Герцог Ровиго. Собр. сочинений, том IX, издание 1790 г.
Это, конечно, придуманный мной эпиграф в духе сентиментальных романов восемнадцатого столетия. Но несомненно одно: маркиз — это я, а Вы, конечно, графиня. Птицы остались безусловно на своих местах с тех давних пор.
Так начну я свое письмо в тайной надежде (хитрец!) шуткой замять чувство стыда перед Вами за долгое молчание. Улыбнется, дескать, и простит. Могу представить Вам заверенную по всем правилам справку о пребывании моем в гастрольных концертных поездках. (...)

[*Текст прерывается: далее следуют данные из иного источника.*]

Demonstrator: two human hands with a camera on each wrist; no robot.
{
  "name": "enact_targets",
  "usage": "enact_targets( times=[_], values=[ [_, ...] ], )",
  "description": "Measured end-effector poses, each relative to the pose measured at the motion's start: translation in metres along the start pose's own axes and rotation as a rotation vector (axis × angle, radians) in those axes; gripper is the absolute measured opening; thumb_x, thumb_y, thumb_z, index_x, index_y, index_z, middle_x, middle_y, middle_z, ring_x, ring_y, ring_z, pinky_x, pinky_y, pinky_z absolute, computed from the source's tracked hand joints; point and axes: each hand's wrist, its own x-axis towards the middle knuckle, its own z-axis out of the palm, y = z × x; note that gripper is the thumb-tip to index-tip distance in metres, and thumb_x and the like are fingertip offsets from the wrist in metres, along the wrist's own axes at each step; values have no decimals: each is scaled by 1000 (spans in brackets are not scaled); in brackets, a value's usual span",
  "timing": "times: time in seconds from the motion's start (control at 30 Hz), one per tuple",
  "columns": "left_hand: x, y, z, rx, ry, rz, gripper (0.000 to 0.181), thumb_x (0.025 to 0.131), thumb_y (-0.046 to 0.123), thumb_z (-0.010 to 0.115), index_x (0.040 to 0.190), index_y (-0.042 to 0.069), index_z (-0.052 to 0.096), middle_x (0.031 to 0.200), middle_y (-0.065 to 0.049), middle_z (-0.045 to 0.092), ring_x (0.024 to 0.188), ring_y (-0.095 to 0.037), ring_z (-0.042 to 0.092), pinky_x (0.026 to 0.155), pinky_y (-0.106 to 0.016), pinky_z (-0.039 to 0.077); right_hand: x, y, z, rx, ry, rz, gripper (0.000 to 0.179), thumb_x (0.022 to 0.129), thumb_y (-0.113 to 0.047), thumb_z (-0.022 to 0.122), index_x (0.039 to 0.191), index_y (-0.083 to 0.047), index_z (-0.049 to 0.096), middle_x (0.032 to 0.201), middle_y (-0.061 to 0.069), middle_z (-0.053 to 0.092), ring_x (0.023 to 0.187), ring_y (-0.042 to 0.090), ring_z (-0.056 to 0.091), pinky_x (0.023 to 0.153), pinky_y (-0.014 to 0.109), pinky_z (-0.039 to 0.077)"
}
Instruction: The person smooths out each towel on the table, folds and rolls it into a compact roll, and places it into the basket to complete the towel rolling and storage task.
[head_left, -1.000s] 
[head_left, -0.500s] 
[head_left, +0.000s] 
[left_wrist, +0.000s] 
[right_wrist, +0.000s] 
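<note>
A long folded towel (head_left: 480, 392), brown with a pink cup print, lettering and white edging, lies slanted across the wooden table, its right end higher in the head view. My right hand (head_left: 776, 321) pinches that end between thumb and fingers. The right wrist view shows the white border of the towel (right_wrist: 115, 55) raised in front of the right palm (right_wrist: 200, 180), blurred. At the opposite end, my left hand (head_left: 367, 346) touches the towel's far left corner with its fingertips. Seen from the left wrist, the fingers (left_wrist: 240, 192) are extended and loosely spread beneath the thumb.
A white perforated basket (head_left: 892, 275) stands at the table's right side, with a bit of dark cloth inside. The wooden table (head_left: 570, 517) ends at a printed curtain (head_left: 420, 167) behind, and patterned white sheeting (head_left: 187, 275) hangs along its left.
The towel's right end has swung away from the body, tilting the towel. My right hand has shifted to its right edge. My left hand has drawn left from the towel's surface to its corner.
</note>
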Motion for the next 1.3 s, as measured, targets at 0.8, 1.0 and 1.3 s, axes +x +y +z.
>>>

Но, увы, не могу представить Вам справки о том, что, сотни раз вспоминая о Вас, я чувствовал свою вину перед Вами, ибо Вы могли подумать бог знает что по поводу моего молчания. Если хотите, верьте мне без справки; если не хотите, дуйтесь на человека, который полон к Вам самых нежных чувств, но который достоин сожаления и сочувствия в его безграничной занятости в поездках. (...) Может быть, каменное сердце графини смягчится, если она узнает, что ее маркиз, горячо любимый маркиз, имел грандиозный успех у широких зрительских и слушательских масс и еще раз убедился, что [...] любовь народа к нему, маркизу, осталась незыблемой.